◆ What you need to do ◆
Drop every picture, then transcribe the remaining data exactly.

◇ ◇ ◇ ◇ ◇ ◇ ◇

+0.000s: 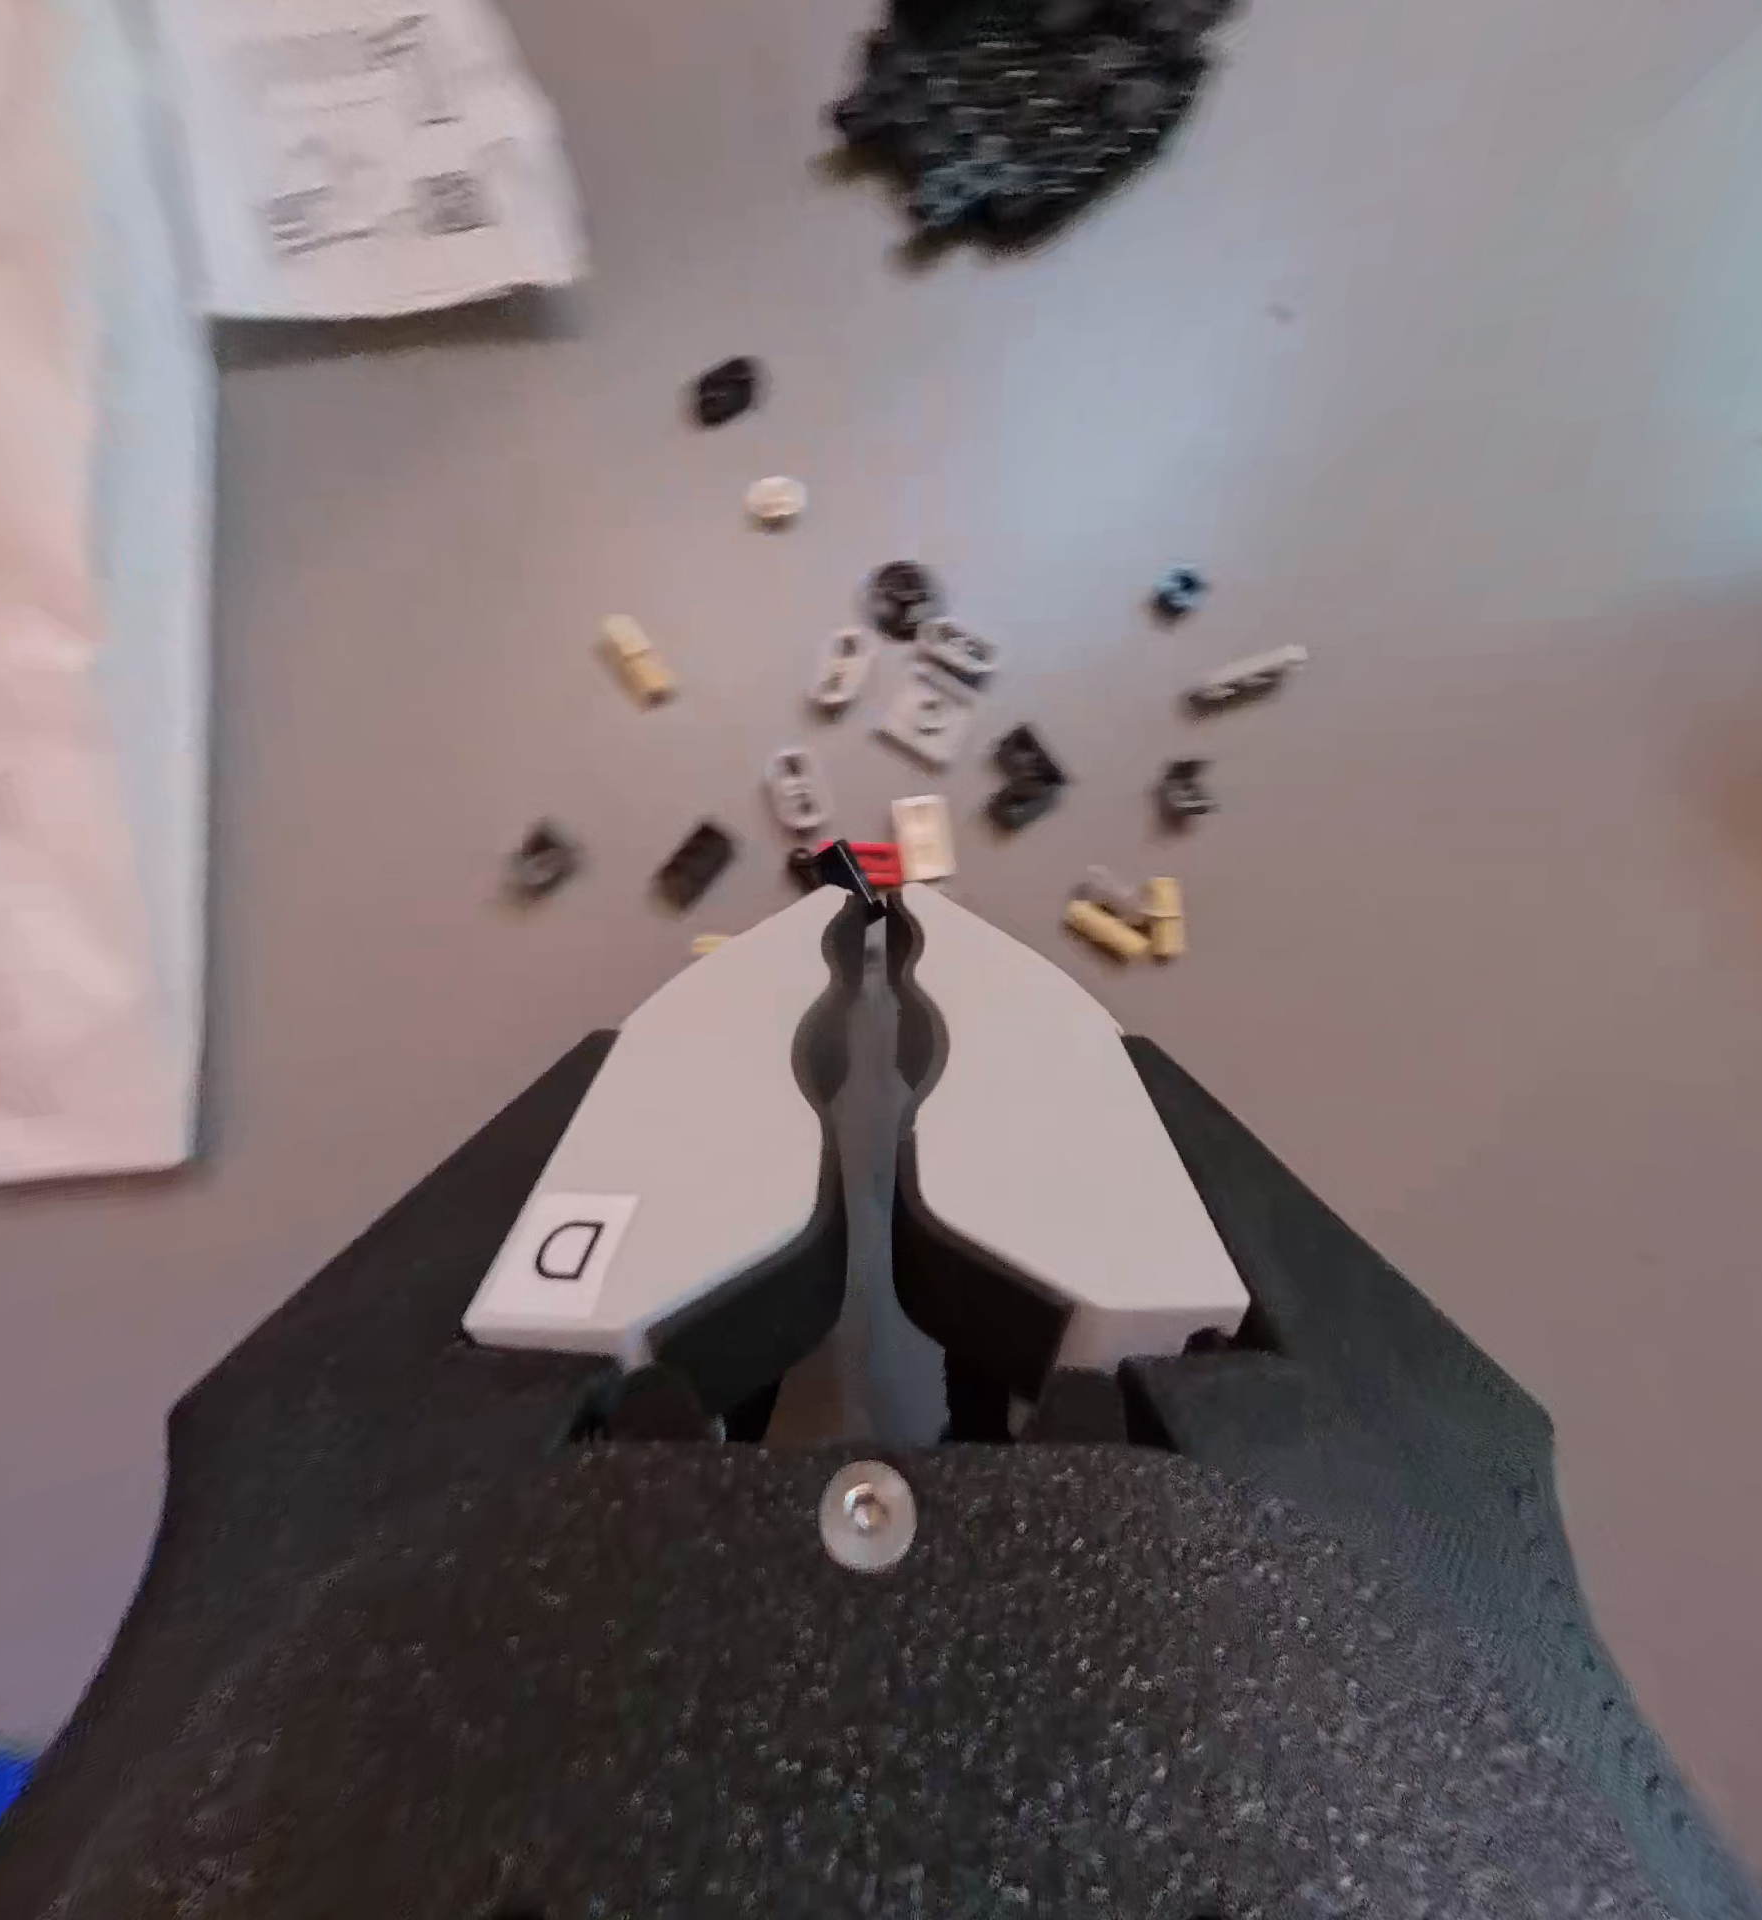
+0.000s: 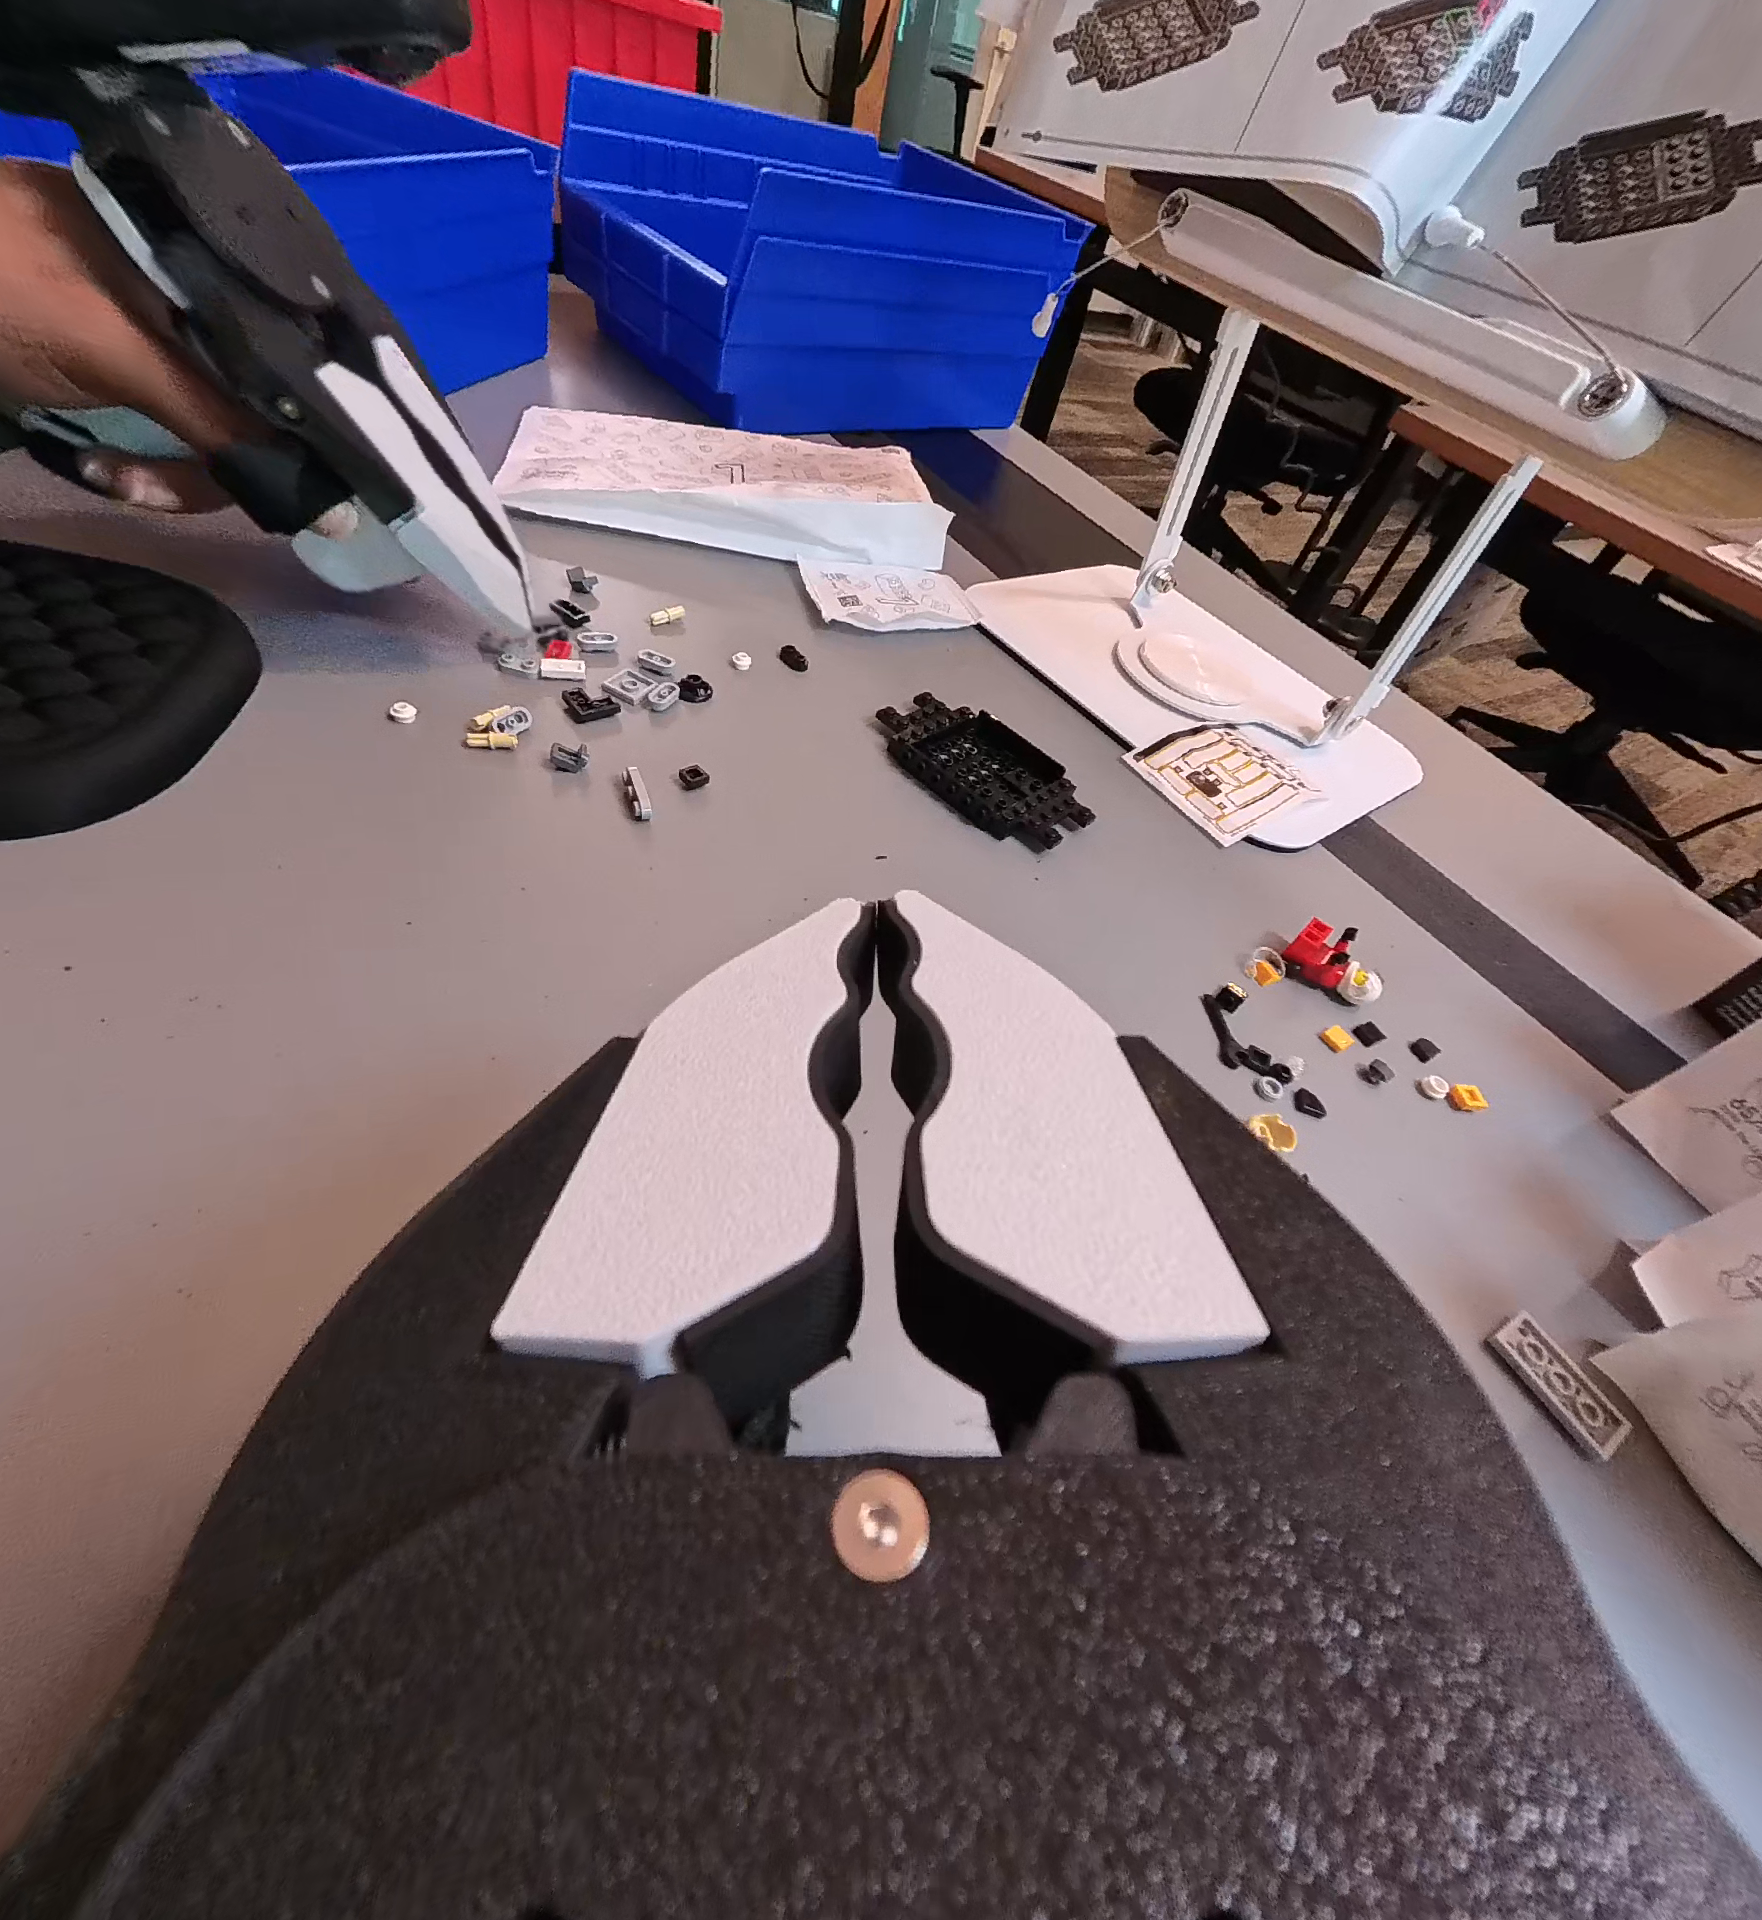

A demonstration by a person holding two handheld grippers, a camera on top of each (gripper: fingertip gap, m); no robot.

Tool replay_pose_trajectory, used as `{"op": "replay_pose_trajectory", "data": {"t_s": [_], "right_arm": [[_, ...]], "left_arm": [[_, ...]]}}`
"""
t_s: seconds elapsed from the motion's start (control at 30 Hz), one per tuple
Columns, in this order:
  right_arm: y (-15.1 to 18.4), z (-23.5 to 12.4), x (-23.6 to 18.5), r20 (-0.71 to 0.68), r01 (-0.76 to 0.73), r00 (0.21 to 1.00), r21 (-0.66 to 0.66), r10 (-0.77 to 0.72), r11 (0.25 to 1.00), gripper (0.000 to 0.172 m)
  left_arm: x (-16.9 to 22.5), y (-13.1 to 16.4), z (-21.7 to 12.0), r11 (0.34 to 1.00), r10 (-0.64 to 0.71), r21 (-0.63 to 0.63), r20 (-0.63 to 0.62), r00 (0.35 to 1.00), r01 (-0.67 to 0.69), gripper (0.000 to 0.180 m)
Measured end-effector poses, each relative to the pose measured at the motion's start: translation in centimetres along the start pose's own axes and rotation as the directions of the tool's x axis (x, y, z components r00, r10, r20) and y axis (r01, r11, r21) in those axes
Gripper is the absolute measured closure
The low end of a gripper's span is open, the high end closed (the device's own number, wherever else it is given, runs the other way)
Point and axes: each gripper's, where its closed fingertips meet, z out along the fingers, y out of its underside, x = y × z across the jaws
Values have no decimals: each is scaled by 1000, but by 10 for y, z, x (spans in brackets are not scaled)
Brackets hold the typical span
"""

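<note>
At the very tip of the left tongs [image 1: 872,906] sits a small black piece [image 1: 849,871], pinched between the two tips. It pokes out ahead and leans a little to the left, its long side slanting across the tips. A red block [image 1: 877,862] lies just past it, and a white block [image 1: 925,834] is just to the right of that. More little bricks are spread farther ahead on the grey table [image 1: 1479,1039]. A big black brick base [image 2: 986,767] lies far ahead of both tongs.

The right tongs [image 2: 878,906] are pressed together with nothing between them. They hover well away from the pile, which lies ahead and to their left. The left tongs are much nearer to it.
</note>
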Motion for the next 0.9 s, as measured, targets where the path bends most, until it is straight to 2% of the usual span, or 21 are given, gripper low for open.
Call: {"op": "replay_pose_trajectory", "data": {"t_s": [0.07,0.13,0.2,0.3,0.4,0.47,0.53,0.63,0.73,0.83,0.87,0.9], "right_arm": [[0,0,0,-1,7,1000,2,-7,1000,172],[0,0,0,-2,10,1000,7,-10,1000,172],[-1,1,1,-6,6,1000,16,-6,1000,169],[-12,10,11,-51,14,999,29,-12,999,150],[-45,31,33,-150,110,983,45,-102,993,123],[-83,53,49,-223,198,959,90,-174,976,106],[-126,83,61,-252,220,951,151,-178,964,92],[-180,137,90,-337,260,923,191,-186,947,75],[-199,201,127,-396,236,903,136,-165,962,61],[-188,249,157,-432,205,886,38,-169,978,63],[-186,254,164,-452,213,874,18,-182,977,73],[-186,253,170,-479,234,854,4,-204,972,92]], "left_arm": [[18,-4,1,999,43,22,-78,996,-41,176],[28,-9,-2,996,72,56,-119,990,-66,162],[32,-19,-9,991,89,111,-144,986,-74,156],[34,-48,-27,959,109,275,-147,983,-65,151],[29,-88,-52,880,114,473,-109,987,-49,148],[25,-111,-69,821,113,570,-84,990,-45,149],[21,-128,-83,773,109,633,-66,992,-42,149],[15,-139,-96,714,114,696,-16,993,-70,152],[10,-133,-93,692,95,718,3,995,-69,154],[6,-120,-82,715,81,697,-12,997,-49,154],[4,-116,-79,723,83,688,-5,997,-57,154],[2,-114,-76,732,89,678,1,996,-66,154]]}}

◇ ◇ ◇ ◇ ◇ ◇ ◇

◆ Answer box ◆
+0.000s: 
+0.000s: 

A demonstration by a person holding two handheld grippers, a camera on top of each (gripper: fingertip gap, m); no robot.

Tool replay_pose_trajectory, used as `{"op": "replay_pose_trajectory", "data": {"t_s": [_], "right_arm": [[_, ...]], "left_arm": [[_, ...]]}}`
"""
t_s: seconds elapsed from the motion's start (control at 30 Hz), one per tuple
Columns, in this order:
  right_arm: y (-15.1 to 18.4), z (-23.5 to 12.4), x (-23.6 to 18.5), r20 (-0.71 to 0.68), r01 (-0.76 to 0.73), r00 (0.21 to 1.00), r21 (-0.66 to 0.66), r10 (-0.77 to 0.72), r11 (0.25 to 1.00), gripper (0.000 to 0.172 m)
  left_arm: x (-16.9 to 22.5), y (-13.1 to 16.4), z (-21.7 to 12.0), r11 (0.34 to 1.00), r10 (-0.64 to 0.71), r21 (-0.63 to 0.63), r20 (-0.63 to 0.62), r00 (0.35 to 1.00), r01 (-0.67 to 0.69), gripper (0.000 to 0.180 m)
Measured end-effector poses, each relative to the pose measured at the motion's start: translation in centimetres along the start pose's own axes and rotation as the directions of the tool's x axis (x, y, z components r00, r10, r20) and y axis (r01, r11, r21) in those axes
Gripper is the absolute measured closure
The low end of a gripper's span is open, the high end closed (the device's own number, wherever else it is given, runs the other way)
Point and axes: each gripper's, where its closed fingertips meet, z out along the fingers, y out of its underside, x = y × z across the jaws
Values have no decimals: each is scaled by 1000, but by 10 for y, z, x (spans in brackets are not scaled)
Brackets hold the typical span
"""

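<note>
At the very tip of the left tongs [image 1: 872,906] sits a small black piece [image 1: 849,871], pinched between the two tips. It pokes out ahead and leans a little to the left, its long side slanting across the tips. A red block [image 1: 877,862] lies just past it, and a white block [image 1: 925,834] is just to the right of that. More little bricks are spread farther ahead on the grey table [image 1: 1479,1039]. A big black brick base [image 2: 986,767] lies far ahead of both tongs.

The right tongs [image 2: 878,906] are pressed together with nothing between them. They hover well away from the pile, which lies ahead and to their left. The left tongs are much nearer to it.
</note>
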Motion for the next 0.9 s, as measured, targets where the path bends most, until it is straight to 2% of the usual span, or 21 are given, gripper low for open.
Call: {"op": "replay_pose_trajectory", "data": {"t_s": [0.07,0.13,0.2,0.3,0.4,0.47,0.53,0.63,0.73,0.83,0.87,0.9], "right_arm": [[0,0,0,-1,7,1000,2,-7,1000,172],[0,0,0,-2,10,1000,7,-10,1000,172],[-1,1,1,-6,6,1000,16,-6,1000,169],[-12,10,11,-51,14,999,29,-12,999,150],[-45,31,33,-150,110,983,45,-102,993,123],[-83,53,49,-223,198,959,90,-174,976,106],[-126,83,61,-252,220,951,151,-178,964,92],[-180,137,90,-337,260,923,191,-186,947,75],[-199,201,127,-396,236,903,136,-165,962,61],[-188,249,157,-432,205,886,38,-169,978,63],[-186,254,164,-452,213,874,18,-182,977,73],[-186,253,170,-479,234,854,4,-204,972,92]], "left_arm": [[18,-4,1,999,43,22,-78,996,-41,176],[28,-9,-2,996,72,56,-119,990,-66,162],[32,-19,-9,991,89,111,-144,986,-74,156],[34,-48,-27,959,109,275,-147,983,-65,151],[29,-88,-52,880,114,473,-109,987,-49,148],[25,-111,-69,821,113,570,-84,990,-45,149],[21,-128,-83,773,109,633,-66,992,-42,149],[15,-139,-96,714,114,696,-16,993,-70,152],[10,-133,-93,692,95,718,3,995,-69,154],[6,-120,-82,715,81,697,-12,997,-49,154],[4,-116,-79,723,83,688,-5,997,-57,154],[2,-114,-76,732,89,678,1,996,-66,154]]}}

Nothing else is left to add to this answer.